Turkey has also deepened its involvement in the war in neighbouring Syria, where Turkish forces and allied Syrian opposition fighters are battling both IS extremists and US-backed Syrian Kurdish forces.
Turkish warplanes struck Kurdish forces in northern Syria late Wednesday, killing up to 200 fighters, according to state-run media. Turkey views the Syrian Kurdish forces as an extension of the Kurdish insurgency in its Southeast. A commander of the main Kurdish militia in Syria said initial reports indicated that no more than 10 fighters were killed, but added that the Turkish attacks were still continuing Thursday.
In a speech earlier Wednesday, Turkish President Recep Tayyip Erdogan addressed his troops’ presence in Iraq, saying “our position has nothing to do with war-mongering, with the violation of Iraq’s sovereignty or any other ulterior motive.”
“We want to be present wherever we need to be, to protect our freedom and future,” he said. “That place at the moment is Mosul — therefore we will be in Mosul.”
He had struck a far more vitriolic tone last week, when he told Iraqi Prime Minister Haider al-Abadi to “know his place.”
“You are not my interlocutor, you are not at my level, you are not my equivalent, you are not of the same quality as me,” Erdogan said. “Your screaming and shouting in Iraq is of no importance to us. You should know that we will go our own way.”
Al-Abadi responded by mocking Erdogan’s use of a video messaging app during Turkey’s failed coup earlier this year.
The perceived affront to Iraq’s sovereignty, and the war of words, has put al-Abadi in a difficult position. His Shia base is demanding action, and his political rivals can point to the presence of the Turkish troops as a sign of the government’s weakness.
At the demonstration on Tuesday, followers of Shia cleric Moqtada al-Sadr called for the Turks to be driven out, by force if necessary.
At the same time, al-Abadi can scarcely afford an open conflict with a powerful neighbour when his forces are trying to liberate the country’s second largest city from IS. Iraqi and Turkish officials have been holding talks in recent days to resolve the crisis, but al-Abadi told reporters Tuesday that they had yet to reach an agreement.
In part to prevent further tensions, the government has said that neither the peshmerga nor the Shia militias will enter the city of Mosul itself, leaving the urban fighting to the Army and federal police.
Abu Mahdi al-Muhandis, who heads the Popular Mobilisation Units, an umbrella group of mostly Shia militias, said Tuesday that he would abide by the government’s decision to resolve the conflict with Turkey diplomatically.
“That was his way of saying they won’t attack the Turkish base directly,” said Kirk Sowell, publisher of the biweekly newsletter Inside Iraqi Politics. “They may shell them a bit though.”

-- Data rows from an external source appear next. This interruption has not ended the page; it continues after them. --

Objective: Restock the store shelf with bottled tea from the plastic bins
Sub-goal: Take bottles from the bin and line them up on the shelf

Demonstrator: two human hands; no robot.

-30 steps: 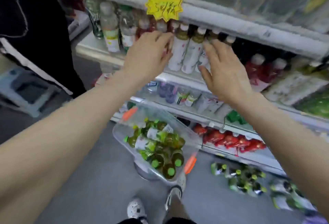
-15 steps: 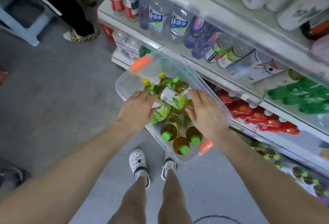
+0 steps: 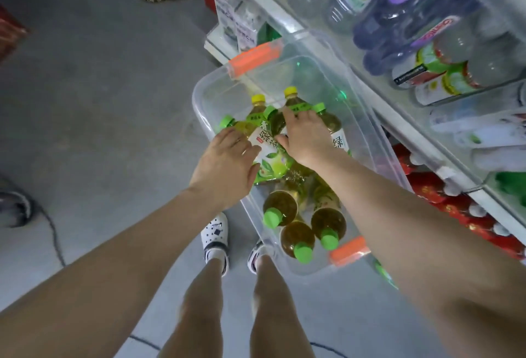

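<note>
Head view: hands (image 3: 227,168) grasp bottles (image 3: 267,144) (bin).

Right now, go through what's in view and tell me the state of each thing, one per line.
Clear plastic bin: lid off, partly filled with tea bottles.
Orange latches: both visible at the bin's ends.
Lying tea bottles: on their sides, capped.
Green-capped tea bottles: capped, at the near end.
Left hand: resting on a lying bottle; grip unclear.
Right hand: fingers over a lying bottle; grip unclear.
Shelf: stocked with other drinks.
</note>
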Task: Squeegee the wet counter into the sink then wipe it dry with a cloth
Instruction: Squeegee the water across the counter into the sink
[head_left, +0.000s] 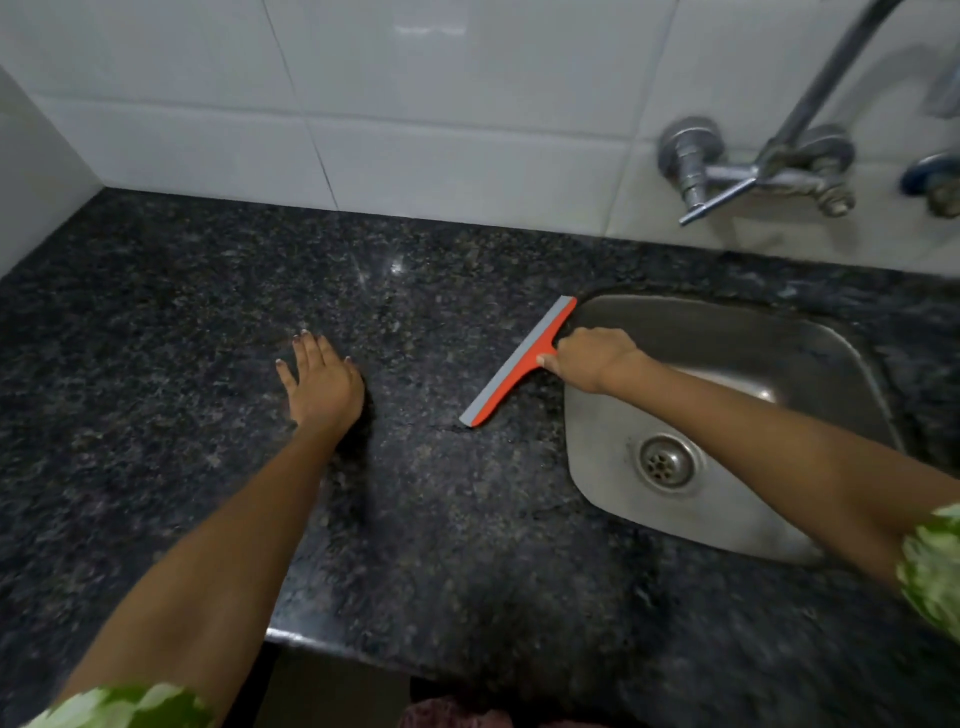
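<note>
An orange squeegee with a grey rubber blade lies slanted on the dark speckled granite counter, its far end at the left rim of the steel sink. My right hand grips the squeegee's handle, which is hidden inside the fist, right at the sink's edge. My left hand rests flat on the counter with straight fingers, well to the left of the blade. No cloth shows on the counter.
A metal wall tap with a tall spout juts from the white tiled wall above the sink. The sink drain sits near its front. The counter's front edge runs below my left forearm.
</note>
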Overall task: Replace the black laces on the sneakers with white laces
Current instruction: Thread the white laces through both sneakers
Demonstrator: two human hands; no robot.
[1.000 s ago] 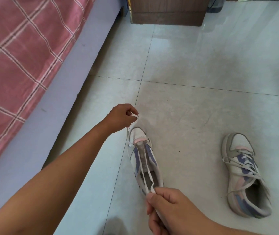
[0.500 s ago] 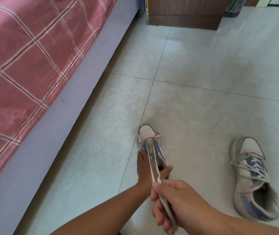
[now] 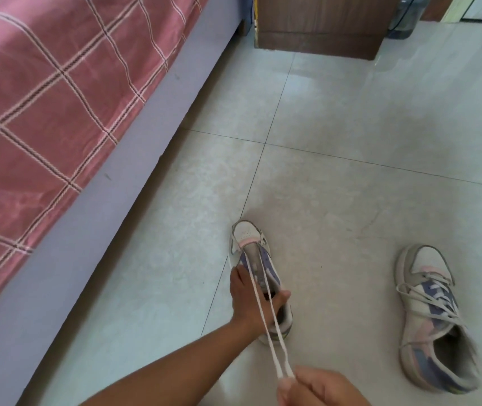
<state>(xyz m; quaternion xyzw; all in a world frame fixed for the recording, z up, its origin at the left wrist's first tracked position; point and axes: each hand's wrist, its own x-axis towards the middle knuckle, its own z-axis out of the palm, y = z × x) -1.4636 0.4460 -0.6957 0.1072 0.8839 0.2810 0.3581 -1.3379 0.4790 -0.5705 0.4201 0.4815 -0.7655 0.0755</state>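
Home bedroom, pink plaid bed (image 3: 58,112), tiled floor (image 3: 380,142), wooden cabinet (image 3: 319,22)

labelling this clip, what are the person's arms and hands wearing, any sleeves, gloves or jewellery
Both are bare. The left hand and its forearm show no sleeve, glove, watch or bracelet up to the frame edge. The right hand is cut off by the bottom edge; the part in view has no glove or ring.

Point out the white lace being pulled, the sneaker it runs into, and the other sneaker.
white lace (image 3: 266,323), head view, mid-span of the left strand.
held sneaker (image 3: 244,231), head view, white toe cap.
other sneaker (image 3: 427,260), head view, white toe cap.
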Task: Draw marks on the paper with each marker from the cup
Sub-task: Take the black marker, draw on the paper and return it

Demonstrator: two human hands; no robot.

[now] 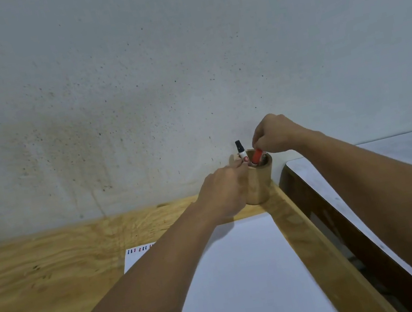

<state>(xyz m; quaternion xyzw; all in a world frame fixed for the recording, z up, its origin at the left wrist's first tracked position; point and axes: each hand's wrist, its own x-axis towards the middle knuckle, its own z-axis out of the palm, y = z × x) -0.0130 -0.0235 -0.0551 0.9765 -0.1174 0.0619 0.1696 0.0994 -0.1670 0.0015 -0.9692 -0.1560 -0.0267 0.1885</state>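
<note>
A pale grey, speckled plaster wall (pixel 156 68) fills the upper part of the view, and the round wooden cup (pixel 260 182) stands at its foot, on the far right corner of a light plywood table (pixel 42 281). To the right of the cup, across a dark gap, lies a second grey-topped table (pixel 404 148). In front of the cup, toward the person, a white sheet of paper (pixel 247 272) lies flat on the plywood; short red and dark marks (pixel 140 249) line its far left corner. The left hand (pixel 224 194) wraps the cup's left side, fingers closed against the wood. Above the cup's rim, the right hand (pixel 275 134) pinches the red-capped marker (pixel 256 156), which stands partly inside the cup. A black-capped white marker (pixel 241 151) stands upright in the cup's left side.
</note>
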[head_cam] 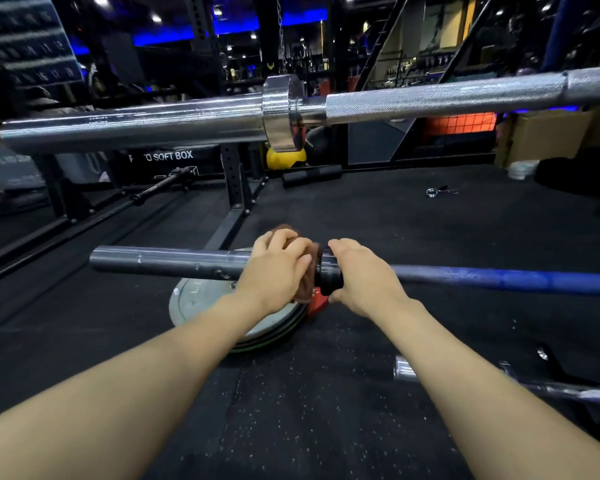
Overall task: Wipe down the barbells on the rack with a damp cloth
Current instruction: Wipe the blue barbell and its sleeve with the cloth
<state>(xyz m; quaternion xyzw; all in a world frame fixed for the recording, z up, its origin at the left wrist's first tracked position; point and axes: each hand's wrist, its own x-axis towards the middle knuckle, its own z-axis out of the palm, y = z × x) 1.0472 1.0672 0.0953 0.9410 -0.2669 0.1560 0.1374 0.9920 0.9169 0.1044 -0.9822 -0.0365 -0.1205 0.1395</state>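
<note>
A lower barbell runs across the middle of the view, with a dull grey sleeve (160, 263) on the left and a blue shaft (520, 280) on the right. My left hand (278, 271) grips a brown cloth (305, 285) wrapped round the sleeve, right beside the black collar (328, 278). My right hand (364, 275) curls over the bar at that collar. Higher up and nearer to me hangs a chrome barbell (136, 128) with a knurled shaft (447, 98) and a shiny collar (281, 109).
Stacked weight plates (194, 303) lie on the black rubber floor under my hands. A black rack upright (234, 178) stands behind. A third bar end (407, 368) lies low at the right, a spring clip (432, 192) farther back, a yellow ball (284, 159) beyond.
</note>
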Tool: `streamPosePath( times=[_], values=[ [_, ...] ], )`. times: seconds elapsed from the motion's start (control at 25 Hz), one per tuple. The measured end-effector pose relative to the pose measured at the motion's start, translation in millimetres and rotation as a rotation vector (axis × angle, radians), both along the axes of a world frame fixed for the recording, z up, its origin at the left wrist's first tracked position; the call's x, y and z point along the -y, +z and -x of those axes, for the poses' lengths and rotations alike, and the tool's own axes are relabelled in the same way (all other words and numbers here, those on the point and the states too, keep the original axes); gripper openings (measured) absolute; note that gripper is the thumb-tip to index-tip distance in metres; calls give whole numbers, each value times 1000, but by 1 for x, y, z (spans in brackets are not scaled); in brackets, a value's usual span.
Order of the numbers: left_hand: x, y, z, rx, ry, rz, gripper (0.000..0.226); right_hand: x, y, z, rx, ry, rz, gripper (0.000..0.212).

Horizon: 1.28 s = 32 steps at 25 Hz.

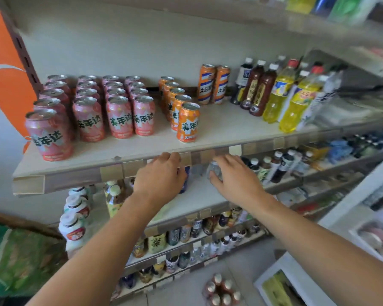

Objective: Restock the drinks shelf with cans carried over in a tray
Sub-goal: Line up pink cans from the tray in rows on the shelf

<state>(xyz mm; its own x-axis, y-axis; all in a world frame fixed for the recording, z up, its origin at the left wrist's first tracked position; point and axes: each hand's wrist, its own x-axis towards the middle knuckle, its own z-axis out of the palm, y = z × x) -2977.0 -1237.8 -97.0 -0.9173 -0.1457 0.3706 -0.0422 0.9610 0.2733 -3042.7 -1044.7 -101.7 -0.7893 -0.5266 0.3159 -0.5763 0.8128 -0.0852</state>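
Shop aisle, pale beige laminate drinks shelf [230,127] at chest height, price-tag strips along its front edge. On it stood four rows of pink soft-drink cans [111,107] at left, one row of orange soft-drink cans [184,115] mid-shelf, two taller orange-and-white cans [213,83] at the back wall. To the right stood dark brown tea bottles [258,89] and yellow drink bottles [294,102]. Bare shelf surface lay between the can rows and in front of the tall cans.

Both hands reached under that shelf to the next shelf down [199,195]. Left hand [161,175] curled around a dark blue can [185,180], mostly hidden. Right hand [234,175] gripped a clear, pale container [215,171], blurred; type not determinable.

Lower shelves held assorted bottles. Grey tiled floor [248,261] below, with a shrink-wrapped pack of brown bottles [221,290] standing on it. Orange panel [7,62] at far left
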Motion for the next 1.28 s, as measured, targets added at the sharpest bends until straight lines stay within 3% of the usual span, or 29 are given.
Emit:
streamPosePath(
  times=[0.28, 0.68, 0.88, 1.04, 1.28],
  values=[
    [-158, -12, 53, 65, -296, 66, 34, -166, -22, 4, 93, -271, -39, 45],
    [-406, -55, 98, 131, -618, -34, 31, -417, -78, -11, 267, -694, 15, 40],
    [-492, -86, 108, 177, -733, -90, 33, -504, -112, -18, 374, -876, 53, 38],
    [-545, -119, 119, 207, -795, -89, 34, -557, -148, -13, 421, -1027, 186, 36],
    [-584, -163, 135, 181, -842, -116, 33, -604, -203, 19, 466, -1291, 527, 60]
  ],
)
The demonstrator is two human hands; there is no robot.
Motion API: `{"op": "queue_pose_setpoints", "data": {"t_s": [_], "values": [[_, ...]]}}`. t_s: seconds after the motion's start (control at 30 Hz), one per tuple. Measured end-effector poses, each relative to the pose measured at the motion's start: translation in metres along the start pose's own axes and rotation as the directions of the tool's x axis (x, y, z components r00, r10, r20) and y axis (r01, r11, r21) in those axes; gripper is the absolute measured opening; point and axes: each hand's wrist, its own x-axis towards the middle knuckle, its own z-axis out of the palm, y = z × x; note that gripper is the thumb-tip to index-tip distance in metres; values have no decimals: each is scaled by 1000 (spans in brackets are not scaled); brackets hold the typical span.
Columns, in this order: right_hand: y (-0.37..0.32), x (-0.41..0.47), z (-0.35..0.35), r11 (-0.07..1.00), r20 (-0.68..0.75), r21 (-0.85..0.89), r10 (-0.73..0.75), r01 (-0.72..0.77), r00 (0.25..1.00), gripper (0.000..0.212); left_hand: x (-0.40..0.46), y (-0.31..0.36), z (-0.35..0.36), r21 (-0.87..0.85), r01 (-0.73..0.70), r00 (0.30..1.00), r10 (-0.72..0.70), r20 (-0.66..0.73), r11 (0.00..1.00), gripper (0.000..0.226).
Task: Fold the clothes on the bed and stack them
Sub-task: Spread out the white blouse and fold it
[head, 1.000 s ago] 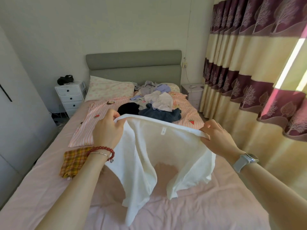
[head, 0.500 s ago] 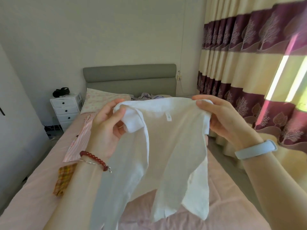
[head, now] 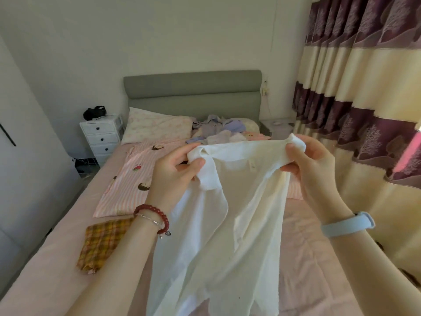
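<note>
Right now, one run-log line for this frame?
phase: shirt held up | left hand: pinches white shirt | right hand: pinches shirt | folded plaid cloth: on bed

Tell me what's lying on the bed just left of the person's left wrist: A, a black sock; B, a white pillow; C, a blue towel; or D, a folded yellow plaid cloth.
D: a folded yellow plaid cloth lies flat on the pink bed beside the left wrist, while the left hand and right hand hold up the white shirt.
</note>
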Motion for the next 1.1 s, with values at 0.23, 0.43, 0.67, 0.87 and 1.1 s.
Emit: {"op": "queue_pose_setpoints", "data": {"t_s": [0.23, 0.43, 0.67, 0.87, 1.1], "values": [[196, 130, 26, 952, 88, -133, 289, -277, 953, 24, 132, -191, 34, 189, 367, 926, -377, 20, 911, 52], [390, 129, 8, 696, 145, -534, 635, -481, 759, 59, 112, -372, 38, 531, 521, 777, -629, 30, 668, 54], [479, -61, -63, 430, -12, -769, 729, -472, 684, 29, -100, -464, 31, 716, 626, 607, -770, -197, 310, 44], [477, -169, -52, 431, 586, -807, 663, 404, 466, 64, -182, -476, 39, 933, 94, 598, -769, 227, 348, 57], [502, -127, -80, 196, 624, -734, 572, 651, 532, 25, -173, -496, 0, 977, 68, 628, -770, 115, 201, 70]]}}
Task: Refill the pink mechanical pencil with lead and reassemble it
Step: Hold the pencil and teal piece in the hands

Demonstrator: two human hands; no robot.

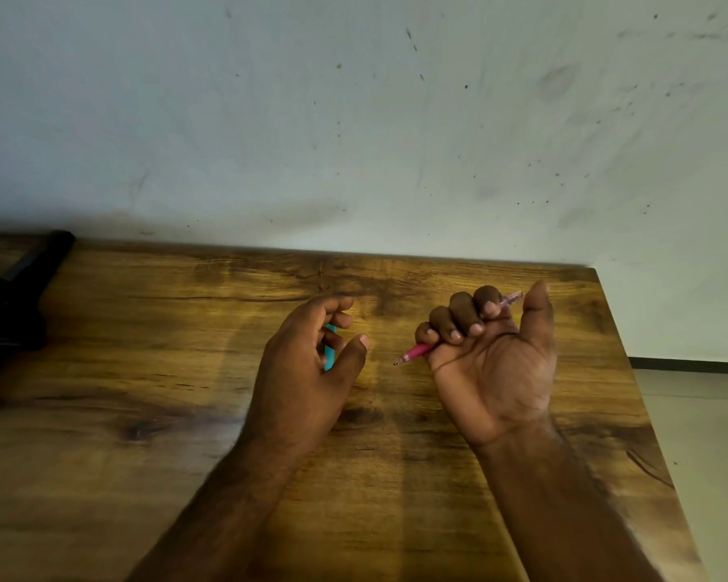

He said al-Nujaifi’s Sunni militia is likely to prove more problematic.
“It would kill al-Abadi politically if al-Nujaifi were able to stage some heroic ride back into Mosul as the basis for his campaign to return to office after the next provincial elections. Shia widely view Turkey as a terror sponsor, and al-Nujaifi is Turkey’s main Sunni Arab proxy in Iraq. So you can do the math.”